Podemos observar que hay cinco alumnos a los que el resto de
la clase considera amables y respetuosos, especialmente el alumno 20 (con 11 de
los 29 votos posibles).
En cuanto a la predilección de un alumno u otro como
compañero de mesa observamos que hay dos
alumnos que reciben un mayor número de votos, el 20 y el 26, por lo que podemos deducir que estos dos
alumnos también son los más apreciados
puesto que coinciden con los que son considerados más amables y respetuosos.
Lo que debe
ser considerado motivo de estudio es la existencia de tres alumnos que se
encuentran aislados dentro de la clase. Por un lado, el alumno 25, que no recibe
ninguna elección pero tampoco ningún rechazo.
El alumno 7 recibe una elección pero no la
corresponde y le rechazan dos personas.
Y finalmente
el alumno 17, al que tampoco elige
nadie y que recibe el rechazo de 14 compañeros, casi la mitad de la clase.
Intervención
Personalmente
creo que se debería intervenir con estos tres alumnos, pero principalmente con
el sujeto 17, puesto que debido al rechazo que genera, corre un grave riesgo de
ser víctima de acoso en un futuro, y es el caso en el que me voy a centrar.
Propondría una entrevista con el alumno, con la familia y con algunos de los
alumnos más prosociales.
En la entrevista con el alumno trataría de
averiguar qué opinión tiene sobre su situación en el aula, y para ello le preguntaría cómo se siente en la clase,
cuantos amigos tiene, con quién le
gustaría sentarse, qué opina de los
alumnos más amables y respetuosos, si se sentiría a gusto junto a ellos… etc.
En la entrevista con la familia les haría partícipes
de la situación del alumno, aunque siempre de una manera tranquilizadora. Les
pediría que me explicasen cómo son las
relaciones del niño fuera del Centro, si tiene otros amigos, si va a clases
extraescolares, qué hobbies tiene, cómo es de estrecha la relación con la
familia, si es demasiado asfixiante o demasiado laxa, si pasa muchas horas
solo, qué hace en su tiempo libre, si mantiene una correcta higiene y limpieza de su persona y de su ropa… etc.
Toda esta
información sería crucial para entender el porqué de este aislamiento y del rechazo que provoca entre sus compañeros..
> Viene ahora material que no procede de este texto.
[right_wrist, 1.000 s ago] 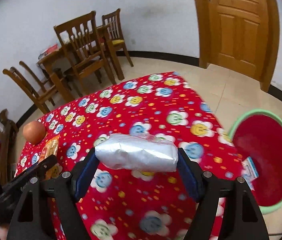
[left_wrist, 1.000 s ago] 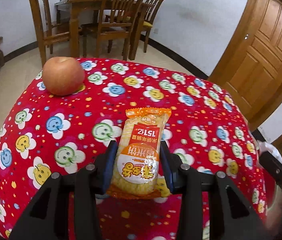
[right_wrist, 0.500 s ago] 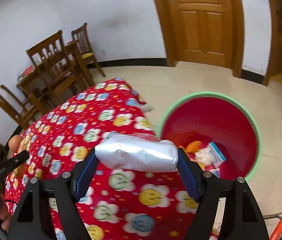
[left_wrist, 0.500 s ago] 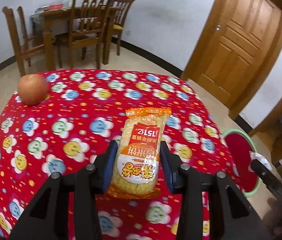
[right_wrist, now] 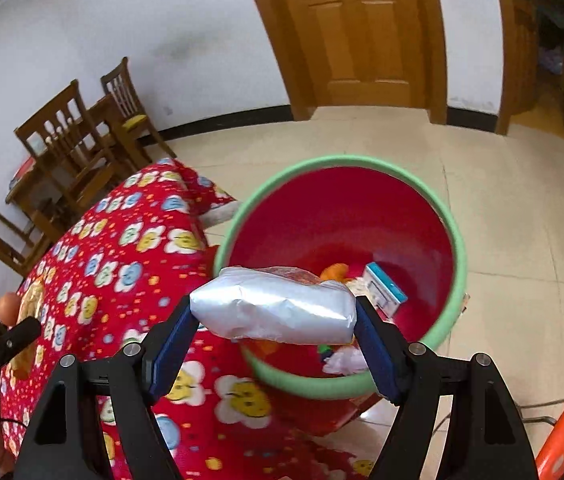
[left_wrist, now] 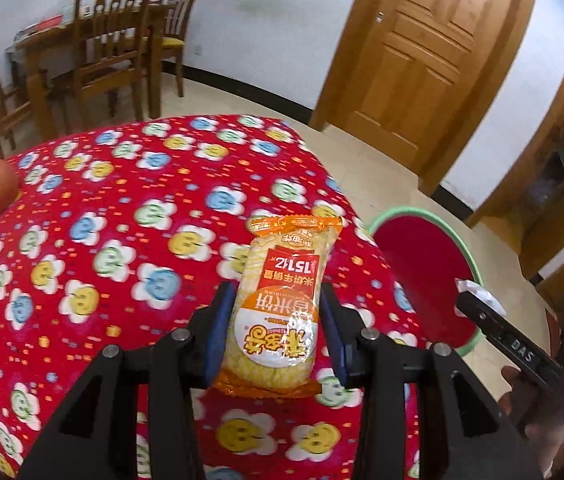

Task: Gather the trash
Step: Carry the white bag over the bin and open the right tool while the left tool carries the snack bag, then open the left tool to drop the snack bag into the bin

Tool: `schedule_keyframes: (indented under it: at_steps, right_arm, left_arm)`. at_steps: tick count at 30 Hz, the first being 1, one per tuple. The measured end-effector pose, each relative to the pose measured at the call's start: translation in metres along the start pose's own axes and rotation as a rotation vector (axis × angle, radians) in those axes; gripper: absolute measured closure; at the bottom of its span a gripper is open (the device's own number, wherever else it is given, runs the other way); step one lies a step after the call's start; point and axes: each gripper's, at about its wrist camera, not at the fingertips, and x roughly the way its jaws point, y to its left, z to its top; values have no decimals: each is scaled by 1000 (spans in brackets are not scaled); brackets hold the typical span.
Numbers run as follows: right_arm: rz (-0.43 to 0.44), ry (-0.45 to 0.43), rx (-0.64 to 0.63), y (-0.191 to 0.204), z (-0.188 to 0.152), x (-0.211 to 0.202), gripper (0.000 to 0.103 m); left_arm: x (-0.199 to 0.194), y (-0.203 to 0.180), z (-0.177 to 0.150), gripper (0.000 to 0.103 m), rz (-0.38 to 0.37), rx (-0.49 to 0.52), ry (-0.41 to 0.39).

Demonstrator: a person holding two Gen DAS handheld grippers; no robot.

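My left gripper (left_wrist: 276, 338): closed on the snack packet (left_wrist: 282, 312) at its sides; light, crinkly and slippery, over the table (left_wrist: 122, 208).
My right gripper (right_wrist: 274, 332): clamped endwise on the silver packet (right_wrist: 274, 310); soft, crushable.
Bin (right_wrist: 456, 248): just beyond, holding trash.

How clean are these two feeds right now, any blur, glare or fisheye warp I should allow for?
Left wrist view: the snack packet in the left gripper is sharp, the tablecloth slightly smeared, the door bowed. Right wrist view: the silver packet in the right gripper is crisp with mild sheen, the bin rim soft, dark vignette in the corners.
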Motion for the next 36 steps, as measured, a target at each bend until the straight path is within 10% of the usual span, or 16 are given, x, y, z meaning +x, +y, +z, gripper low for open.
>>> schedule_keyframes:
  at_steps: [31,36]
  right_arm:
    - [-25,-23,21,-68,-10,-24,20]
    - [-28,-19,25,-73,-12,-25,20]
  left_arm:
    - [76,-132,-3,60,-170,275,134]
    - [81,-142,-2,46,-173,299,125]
Por último mantendría una entrevista con algunos de
los alumnos más amables, los más receptivos
y empáticos. Hablaría con ellos para exponerles la situación del alumno 17. Les pediría que
tratasen de integrarle en sus juegos, en sus trabajos grupales, siempre sin
forzar situaciones y siempre de manera voluntaria.
Para ello reorganizaría la situación de las mesas
en clase, y aprovecharía, ya que hay un
buen clima para el estudio en el aula, para formar grupos de trabajo (si es que
no estuvieran ya formados) y así fomentar la integración del
alumno 17. De mismo modo, colocaría a los otros dos alumnos rechazados en
sendos grupos junto a otros dos alumnos
amables y empáticos.
Propondría actividades grupales en las
que el papel de estos alumnos fuera importante para el buen funcionamiento del
grupo, para conseguir que se sintieran respaldados, apoyados e integrados.
Si ninguna
de estas medidas diera resultado, mantendría una entrevista con el Departamento de Orientación del centro por si
hubiera algún tipo de problema que yo no alcanzara a observar y se me estuviera
pasando inadvertido.
Seguimiento
Siempre que
tuviera ocasión hablaría con el alumno 17
para preguntarle por su situación en la clase y poder corregir a tiempo las medidas
que no fueran efectivas.
De forma más
regular (al principio cada 15 días y posteriormente una vez al mes) mantendría
una entrevista con los alumnos seleccionados como alumnos-ayuda.
Al finalizar
cada trimestre volvería a realizar el sociograma para
comprobar si las medidas adoptadas estaban siendo efectivas.
Por último,
mantendría informada a la familia de los avances del alumno y de su situación
en la clase en ese momento y les pediría su colaboración si fuese necesario.